### WORK TO COMPLETE
Set down the listing below again, exactly as written.

### DATASET CONTENT
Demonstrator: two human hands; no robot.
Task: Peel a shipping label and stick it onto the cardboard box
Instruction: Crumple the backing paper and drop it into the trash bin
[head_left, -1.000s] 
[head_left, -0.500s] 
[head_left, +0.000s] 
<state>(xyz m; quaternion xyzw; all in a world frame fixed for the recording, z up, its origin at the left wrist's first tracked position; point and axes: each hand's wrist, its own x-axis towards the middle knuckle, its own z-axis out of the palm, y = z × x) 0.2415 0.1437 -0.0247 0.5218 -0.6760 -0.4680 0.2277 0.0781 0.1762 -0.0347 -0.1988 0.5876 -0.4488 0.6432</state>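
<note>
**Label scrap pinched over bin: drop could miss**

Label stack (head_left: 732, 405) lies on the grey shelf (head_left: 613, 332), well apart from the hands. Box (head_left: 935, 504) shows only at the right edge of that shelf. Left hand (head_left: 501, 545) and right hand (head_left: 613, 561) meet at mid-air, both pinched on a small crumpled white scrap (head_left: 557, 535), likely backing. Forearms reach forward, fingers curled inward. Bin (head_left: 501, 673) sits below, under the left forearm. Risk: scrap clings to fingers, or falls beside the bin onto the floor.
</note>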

### RESULT BELOW
Demonstrator: two human hands; no robot.
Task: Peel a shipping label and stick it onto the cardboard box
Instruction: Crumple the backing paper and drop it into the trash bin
[head_left, -1.000s] 
[head_left, -0.500s] 
[head_left, +0.000s] 
<state>(xyz m; quaternion xyzw; all in a world frame fixed for the recording, z up, its origin at the left wrist's first tracked position; point and axes: each hand's wrist, its own x-axis towards the middle knuckle, its own z-axis out of the palm, y = z × x) 0.2415 0.1437 -0.0247 0.5218 -0.6760 -0.4680 0.2277 0.0781 0.1762 -0.0347 -0.1988 0.5876 -0.4488 0.6432</state>
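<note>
**Label scrap pinched over bin: drop could miss**

Label stack (head_left: 732, 405) lies on the grey shelf (head_left: 613, 332), well apart from the hands. Box (head_left: 935, 504) shows only at the right edge of that shelf. Left hand (head_left: 501, 545) and right hand (head_left: 613, 561) meet at mid-air, both pinched on a small crumpled white scrap (head_left: 557, 535), likely backing. Forearms reach forward, fingers curled inward. Bin (head_left: 501, 673) sits below, under the left forearm. Risk: scrap clings to fingers, or falls beside the bin onto the floor.
</note>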

The work on this exercise has been completed.